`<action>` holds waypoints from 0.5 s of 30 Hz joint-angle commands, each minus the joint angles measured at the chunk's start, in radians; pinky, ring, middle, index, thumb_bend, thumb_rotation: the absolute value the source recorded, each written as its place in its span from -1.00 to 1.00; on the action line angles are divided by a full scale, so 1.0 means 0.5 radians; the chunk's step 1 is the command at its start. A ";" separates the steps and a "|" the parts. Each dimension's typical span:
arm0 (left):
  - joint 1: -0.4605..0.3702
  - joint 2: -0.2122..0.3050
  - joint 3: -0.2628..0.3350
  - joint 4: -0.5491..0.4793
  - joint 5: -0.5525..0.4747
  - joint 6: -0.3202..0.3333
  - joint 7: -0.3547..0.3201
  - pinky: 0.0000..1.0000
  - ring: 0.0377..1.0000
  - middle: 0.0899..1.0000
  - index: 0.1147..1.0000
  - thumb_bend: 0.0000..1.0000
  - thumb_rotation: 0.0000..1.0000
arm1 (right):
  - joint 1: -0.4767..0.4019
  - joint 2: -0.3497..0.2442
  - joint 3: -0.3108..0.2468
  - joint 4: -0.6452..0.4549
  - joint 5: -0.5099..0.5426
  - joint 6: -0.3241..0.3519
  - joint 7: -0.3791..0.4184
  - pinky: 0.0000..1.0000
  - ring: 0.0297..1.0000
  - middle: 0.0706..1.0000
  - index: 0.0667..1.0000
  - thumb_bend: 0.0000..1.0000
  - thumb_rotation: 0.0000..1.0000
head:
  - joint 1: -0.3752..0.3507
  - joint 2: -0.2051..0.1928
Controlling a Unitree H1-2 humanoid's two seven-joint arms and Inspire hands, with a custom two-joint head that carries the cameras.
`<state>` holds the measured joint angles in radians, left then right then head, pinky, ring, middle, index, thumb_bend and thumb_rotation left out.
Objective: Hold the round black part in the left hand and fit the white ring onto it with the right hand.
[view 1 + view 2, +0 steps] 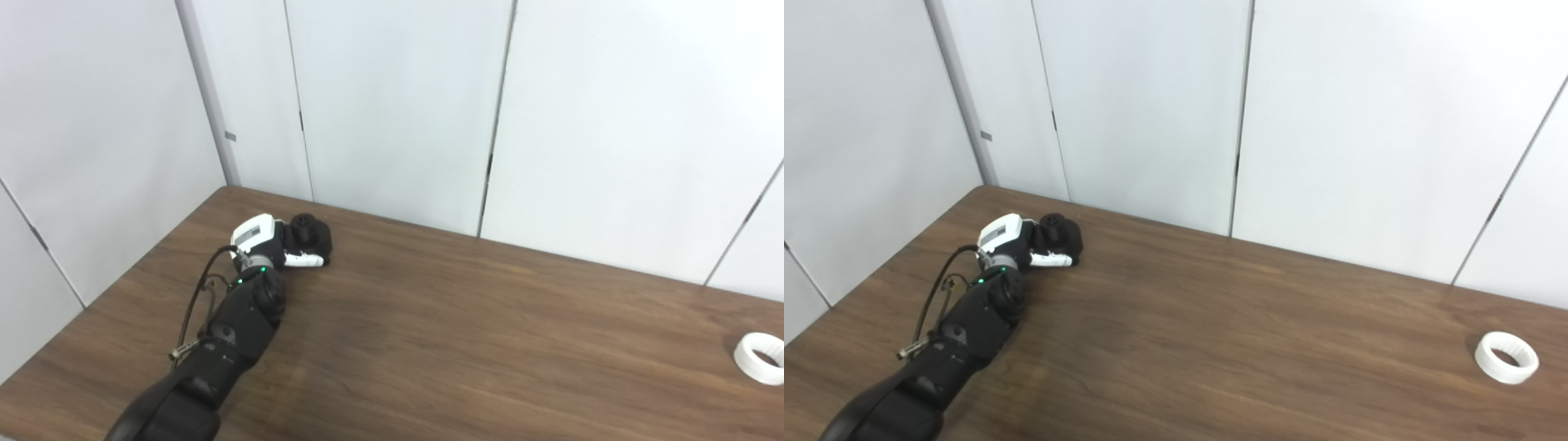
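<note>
In the left-middle of the frame, the left hand (269, 244) rests low on the brown worktop (465, 343), its fingers (304, 261) wrapped around the round black part (310, 235), which sits on the worktop near the white wall panels (392, 104). The white ring (1507, 358) lies flat by itself at the far right edge, well apart from the part. The right hand is out of view.

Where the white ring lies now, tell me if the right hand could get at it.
Probably yes. The white ring lies alone on the right side of the table with nothing around it. The right hand is out of view, so its reach is a guess.
</note>
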<state>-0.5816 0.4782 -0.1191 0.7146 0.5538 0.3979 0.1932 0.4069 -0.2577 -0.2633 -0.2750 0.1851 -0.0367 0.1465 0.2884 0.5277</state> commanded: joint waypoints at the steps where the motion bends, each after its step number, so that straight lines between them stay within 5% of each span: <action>1: -0.090 0.054 0.030 -0.048 -0.004 -0.012 0.066 1.00 0.90 0.75 0.44 1.00 -0.06 | 0.023 -0.019 0.009 -0.045 0.001 0.048 -0.001 1.00 1.00 0.92 0.91 0.28 1.00 | 0.003 0.003; 15: -0.047 -0.023 0.208 0.012 -0.231 -0.195 0.203 0.67 0.68 0.61 0.46 1.00 -0.10 | 0.013 -0.046 0.006 -0.016 -0.028 0.018 0.016 1.00 1.00 0.95 0.91 0.27 1.00 | 0.001 0.025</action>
<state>-0.5679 0.4608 -0.0185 0.7194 0.4548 0.3299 0.2846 0.4071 -0.2619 -0.2632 -0.2777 0.1736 -0.0328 0.1486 0.2884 0.5399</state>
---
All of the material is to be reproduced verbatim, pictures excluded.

`<action>` holds waypoints from 0.5 s of 30 Hz joint-angle commands, each minus the joint angles measured at the chunk's start, in radians; pinky, ring, middle, index, thumb_bend, thumb_rotation: the absolute value the source recorded, each written as its place in its span from -1.00 to 1.00; on the action line angles are divided by a full scale, so 1.0 means 0.5 radians; the chunk's step 1 is the command at its start. A ";" separates the steps and a "|" the parts. Each dimension's typical span:
arm0 (left):
  - joint 1: -0.4605..0.3702
  - joint 2: -0.2122..0.3050
  - joint 3: -0.2628..0.3350
  - joint 4: -0.5491..0.4793
  - joint 5: -0.5525..0.4747
  - joint 6: -0.3202..0.3333
  - joint 7: -0.3547..0.3201
  - pinky: 0.0000..1.0000
  - ring: 0.0377..1.0000
  - middle: 0.0899..1.0000
  - index: 0.1147..1.0000
  - thumb_bend: 0.0000..1.0000
  - thumb_rotation: 0.0000..1.0000
arm1 (right):
  - joint 1: -0.4767..0.4019
  - joint 2: -0.3497..0.2442
  - joint 3: -0.3108..0.2468
  - joint 4: -0.6452..0.4549
  - joint 5: -0.5099..0.5426
  - joint 6: -0.3241..0.3519
  - joint 7: -0.3791..0.4184
  - pinky: 0.0000..1.0000
  - ring: 0.0297..1.0000
  - middle: 0.0706..1.0000
  - index: 0.0667..1.0000
  - thumb_bend: 0.0000..1.0000
  - thumb_rotation: 0.0000..1.0000
head:
  - joint 1: -0.3752..0.3507
  - joint 2: -0.2051..0.1928
Controlling a Unitree H1-2 humanoid's two seven-joint arms and Inspire hands, with a custom two-joint head that carries the cameras.
`<state>` holds the measured joint angles in radians, left then right then head, pinky, ring, middle, index, thumb_bend and thumb_rotation left out.
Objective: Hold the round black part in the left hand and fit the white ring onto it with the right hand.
[view 1 + view 2, +0 steps] 
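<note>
In the left-middle of the frame, the left hand (269, 244) rests low on the brown worktop (465, 343), its fingers (304, 261) wrapped around the round black part (310, 235), which sits on the worktop near the white wall panels (392, 104). The white ring (1507, 358) lies flat by itself at the far right edge, well apart from the part. The right hand is out of view.

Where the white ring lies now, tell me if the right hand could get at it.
Probably yes. The white ring lies alone on the right side of the table with nothing around it. The right hand is out of view, so its reach is a guess.
</note>
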<state>-0.5816 0.4782 -0.1191 0.7146 0.5538 0.3979 0.1932 0.4069 -0.2577 -0.2633 -0.2750 0.1851 -0.0367 0.1465 0.2884 0.5277</state> commanded: joint waypoints at the steps where the motion bends, each after its step number, so that straight lines between them stay within 5% of each span: <action>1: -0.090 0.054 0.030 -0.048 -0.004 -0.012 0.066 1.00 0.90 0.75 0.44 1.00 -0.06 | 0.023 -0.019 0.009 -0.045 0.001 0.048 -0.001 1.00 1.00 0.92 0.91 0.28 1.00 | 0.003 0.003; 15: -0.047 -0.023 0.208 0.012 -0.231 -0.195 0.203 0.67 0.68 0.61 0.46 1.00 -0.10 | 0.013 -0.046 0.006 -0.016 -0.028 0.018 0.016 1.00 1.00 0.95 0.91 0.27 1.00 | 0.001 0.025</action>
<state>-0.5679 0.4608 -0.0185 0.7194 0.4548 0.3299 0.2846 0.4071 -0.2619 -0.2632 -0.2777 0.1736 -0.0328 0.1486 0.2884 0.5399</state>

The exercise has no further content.